The 1969 master plan for Lourenço Marques included a study of home construction in the subúrbios. The author, a Portuguese architect, praised reeds as an urban building material. Reeds, he speculated, filtered out dust and noise but allowed air and speech to pass through, regulating the relationship between intimate home life and outdoor public life without strictly separating them. Perhaps the group feeling typical of African culture owed something to the permeability of reed walls, he continued. Concrete walls, by contrast, would impose European-type individualism and were liable to stifle African conviviality “as coercive obstacles, as exoticisms that modify people’s psychological characteristics.”74
It is unclear whether the architect was referring to the walls between yards, the walls of houses, or both. In any case, residents of reed houses would not have seconded his rosy appraisal. Few houses were elevated above the sewage-strewn waters that frequently inundated the suburban landscape, and rot and vermin shortened the life span of reeds to a few years at most, so the material had to be constantly replaced.
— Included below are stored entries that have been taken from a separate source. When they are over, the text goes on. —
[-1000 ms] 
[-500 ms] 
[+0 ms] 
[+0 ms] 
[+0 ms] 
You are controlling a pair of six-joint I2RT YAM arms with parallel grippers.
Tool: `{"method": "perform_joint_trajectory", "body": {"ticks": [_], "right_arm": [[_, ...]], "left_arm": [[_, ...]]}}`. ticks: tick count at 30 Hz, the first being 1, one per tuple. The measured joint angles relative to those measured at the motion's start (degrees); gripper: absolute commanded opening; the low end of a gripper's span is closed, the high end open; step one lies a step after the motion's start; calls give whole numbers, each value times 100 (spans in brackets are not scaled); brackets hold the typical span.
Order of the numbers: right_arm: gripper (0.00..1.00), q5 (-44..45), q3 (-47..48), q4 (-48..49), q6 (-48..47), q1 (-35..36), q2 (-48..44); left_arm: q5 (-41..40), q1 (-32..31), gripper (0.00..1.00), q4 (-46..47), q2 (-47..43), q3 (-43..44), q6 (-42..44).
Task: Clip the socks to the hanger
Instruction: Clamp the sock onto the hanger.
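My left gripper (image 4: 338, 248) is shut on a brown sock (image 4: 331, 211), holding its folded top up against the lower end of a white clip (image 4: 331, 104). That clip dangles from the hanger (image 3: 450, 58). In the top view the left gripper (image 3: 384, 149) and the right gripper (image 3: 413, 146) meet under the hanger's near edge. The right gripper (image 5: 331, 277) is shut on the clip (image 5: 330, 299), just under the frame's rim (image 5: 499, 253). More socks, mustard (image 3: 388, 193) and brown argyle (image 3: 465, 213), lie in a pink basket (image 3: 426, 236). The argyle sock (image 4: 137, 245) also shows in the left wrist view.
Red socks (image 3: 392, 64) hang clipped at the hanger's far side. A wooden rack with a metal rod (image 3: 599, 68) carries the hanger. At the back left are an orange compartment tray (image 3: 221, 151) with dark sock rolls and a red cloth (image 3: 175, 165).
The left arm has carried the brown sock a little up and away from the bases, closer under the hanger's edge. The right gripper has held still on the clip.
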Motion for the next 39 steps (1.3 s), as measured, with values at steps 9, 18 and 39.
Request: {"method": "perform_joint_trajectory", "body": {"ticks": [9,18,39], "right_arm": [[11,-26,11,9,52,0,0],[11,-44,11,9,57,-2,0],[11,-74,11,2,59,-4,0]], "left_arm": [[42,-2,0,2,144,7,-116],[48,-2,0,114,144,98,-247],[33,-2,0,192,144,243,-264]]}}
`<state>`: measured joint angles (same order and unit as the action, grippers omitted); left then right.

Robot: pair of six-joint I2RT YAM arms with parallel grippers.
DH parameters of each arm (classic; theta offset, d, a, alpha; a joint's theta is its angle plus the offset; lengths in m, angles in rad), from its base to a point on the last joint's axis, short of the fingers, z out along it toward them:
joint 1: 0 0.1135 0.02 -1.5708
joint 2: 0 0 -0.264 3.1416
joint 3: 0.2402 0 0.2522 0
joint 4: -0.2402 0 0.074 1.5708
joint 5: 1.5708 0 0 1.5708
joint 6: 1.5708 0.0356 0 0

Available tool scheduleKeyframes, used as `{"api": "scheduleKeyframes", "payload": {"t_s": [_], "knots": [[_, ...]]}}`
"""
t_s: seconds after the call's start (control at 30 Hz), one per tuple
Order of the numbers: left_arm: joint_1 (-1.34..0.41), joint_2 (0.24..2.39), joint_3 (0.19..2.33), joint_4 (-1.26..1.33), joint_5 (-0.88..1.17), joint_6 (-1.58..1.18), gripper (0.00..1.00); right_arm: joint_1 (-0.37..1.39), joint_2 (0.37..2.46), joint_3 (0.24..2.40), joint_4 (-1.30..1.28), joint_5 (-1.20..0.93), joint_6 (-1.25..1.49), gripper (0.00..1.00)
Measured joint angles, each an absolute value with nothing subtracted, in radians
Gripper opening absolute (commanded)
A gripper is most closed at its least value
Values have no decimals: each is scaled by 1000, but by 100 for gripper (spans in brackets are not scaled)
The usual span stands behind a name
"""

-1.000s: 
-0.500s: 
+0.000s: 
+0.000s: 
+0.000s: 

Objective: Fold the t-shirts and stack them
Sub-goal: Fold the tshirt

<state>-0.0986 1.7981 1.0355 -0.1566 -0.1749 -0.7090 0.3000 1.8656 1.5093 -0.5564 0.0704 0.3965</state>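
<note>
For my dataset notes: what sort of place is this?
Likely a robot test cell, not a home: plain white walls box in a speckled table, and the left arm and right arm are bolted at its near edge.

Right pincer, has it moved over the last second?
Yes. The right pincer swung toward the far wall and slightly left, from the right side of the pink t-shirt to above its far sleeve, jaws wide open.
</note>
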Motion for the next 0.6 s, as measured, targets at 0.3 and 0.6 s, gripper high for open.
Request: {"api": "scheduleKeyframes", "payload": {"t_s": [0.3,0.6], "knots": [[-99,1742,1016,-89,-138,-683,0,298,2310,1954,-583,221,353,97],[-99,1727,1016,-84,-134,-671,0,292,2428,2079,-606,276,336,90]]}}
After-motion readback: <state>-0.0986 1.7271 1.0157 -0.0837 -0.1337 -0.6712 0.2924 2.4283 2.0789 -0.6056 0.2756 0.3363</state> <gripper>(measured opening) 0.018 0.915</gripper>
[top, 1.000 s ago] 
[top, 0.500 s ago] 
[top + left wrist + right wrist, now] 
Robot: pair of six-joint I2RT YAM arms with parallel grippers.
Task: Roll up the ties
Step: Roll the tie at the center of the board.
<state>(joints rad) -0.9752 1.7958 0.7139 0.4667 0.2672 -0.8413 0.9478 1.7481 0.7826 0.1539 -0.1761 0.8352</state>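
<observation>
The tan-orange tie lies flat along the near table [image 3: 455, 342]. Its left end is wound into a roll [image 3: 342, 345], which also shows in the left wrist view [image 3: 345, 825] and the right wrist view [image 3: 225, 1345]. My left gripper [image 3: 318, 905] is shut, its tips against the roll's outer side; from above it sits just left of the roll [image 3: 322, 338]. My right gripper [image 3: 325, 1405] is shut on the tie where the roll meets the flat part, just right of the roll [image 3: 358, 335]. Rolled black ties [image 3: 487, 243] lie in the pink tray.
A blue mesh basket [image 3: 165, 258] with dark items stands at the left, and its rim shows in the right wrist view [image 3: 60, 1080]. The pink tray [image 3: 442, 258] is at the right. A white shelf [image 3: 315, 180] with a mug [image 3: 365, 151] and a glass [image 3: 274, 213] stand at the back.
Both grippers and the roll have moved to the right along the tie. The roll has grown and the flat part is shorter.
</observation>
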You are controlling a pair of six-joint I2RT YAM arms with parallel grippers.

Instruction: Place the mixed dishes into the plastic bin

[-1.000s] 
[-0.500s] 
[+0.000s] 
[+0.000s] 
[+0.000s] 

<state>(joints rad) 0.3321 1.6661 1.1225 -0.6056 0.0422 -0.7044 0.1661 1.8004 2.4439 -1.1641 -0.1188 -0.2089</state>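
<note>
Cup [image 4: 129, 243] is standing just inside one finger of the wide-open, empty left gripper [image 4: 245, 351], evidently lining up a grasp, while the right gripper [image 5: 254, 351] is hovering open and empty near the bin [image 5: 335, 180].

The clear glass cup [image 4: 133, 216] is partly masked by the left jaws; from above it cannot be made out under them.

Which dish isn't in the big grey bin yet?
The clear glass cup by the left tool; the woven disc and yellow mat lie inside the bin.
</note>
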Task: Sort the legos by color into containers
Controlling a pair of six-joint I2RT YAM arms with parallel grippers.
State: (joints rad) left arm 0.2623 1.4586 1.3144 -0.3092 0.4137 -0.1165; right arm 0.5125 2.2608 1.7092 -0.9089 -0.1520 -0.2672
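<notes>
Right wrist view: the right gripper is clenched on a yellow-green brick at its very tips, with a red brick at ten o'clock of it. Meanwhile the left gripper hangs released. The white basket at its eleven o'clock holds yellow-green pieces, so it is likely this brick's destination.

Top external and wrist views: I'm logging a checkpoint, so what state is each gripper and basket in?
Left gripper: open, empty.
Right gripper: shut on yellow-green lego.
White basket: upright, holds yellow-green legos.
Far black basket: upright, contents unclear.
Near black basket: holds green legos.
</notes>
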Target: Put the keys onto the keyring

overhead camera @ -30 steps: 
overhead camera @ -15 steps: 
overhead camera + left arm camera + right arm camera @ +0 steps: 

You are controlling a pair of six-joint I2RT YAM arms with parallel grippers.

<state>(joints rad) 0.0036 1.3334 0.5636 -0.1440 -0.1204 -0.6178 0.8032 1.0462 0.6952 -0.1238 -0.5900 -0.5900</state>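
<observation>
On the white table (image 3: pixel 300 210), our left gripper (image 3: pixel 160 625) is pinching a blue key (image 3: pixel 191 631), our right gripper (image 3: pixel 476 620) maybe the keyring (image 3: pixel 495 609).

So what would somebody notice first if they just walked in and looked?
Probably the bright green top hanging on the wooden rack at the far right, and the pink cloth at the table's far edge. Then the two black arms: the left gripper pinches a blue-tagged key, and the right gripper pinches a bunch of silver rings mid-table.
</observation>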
Reeds are also highly flammable. With almost everyone in the subúrbios cooking on open coals and lighting their rooms at night with kerosene lamps, it was common for fire to set a house alight, sometimes consuming a few dozen homes.75 The more squeezed the space, the more likely a fire.
Contrary to the architect’s theory of reed-based ubuntu, the density of settlement kept one’s house in often uncomfortable proximity to neighbors and their latrines. People in reed houses complained of a lack of privacy.76 Clay insulation would have blunted some of the outside sounds and smells and prolonged the useful life of reed walls, but the sandy earth of the subúrbios was too loose to serve this purpose. Therefore, those seeking insulation walked with their empty petroleum cans to the mouth of the Infulene River, a few miles away, to fetch black mud. One resident of Chamanculo, Armando Guilundo, recalled that during his childhood in the 1940s and early 1950s, his mother did the fetching.77 She would make the trip to the river and back every day for a week, then spread the black mud on the floors of the house and halfway up the inside of the reed walls; when it dried, she would bring the surface to a polish with her palms. “We children would help her carry the mud, but we didn’t know how to make the walls,” he said. Cracks would appear before long, so she repeated the task two to three times a year. For all the time and resources that people invested in building, maintaining, and occasionally decorating their reed homes, all hoped to one day upgrade to something better.
Figures 1.10 and 1.11 Site plan and reed house floor plan in Maxaquene (formerly Malhangalene), drawn by Swedish architecture student Ruth Näslund in 1976. The Malhangalene Survey: A Housing Study of an Unplanned Settlement in Maputo, Mozambique, 1976, vol. 1 (Göteborg, Sweden: Chalmers Tekniska Högskola, Arkitektur, 1977), n.p.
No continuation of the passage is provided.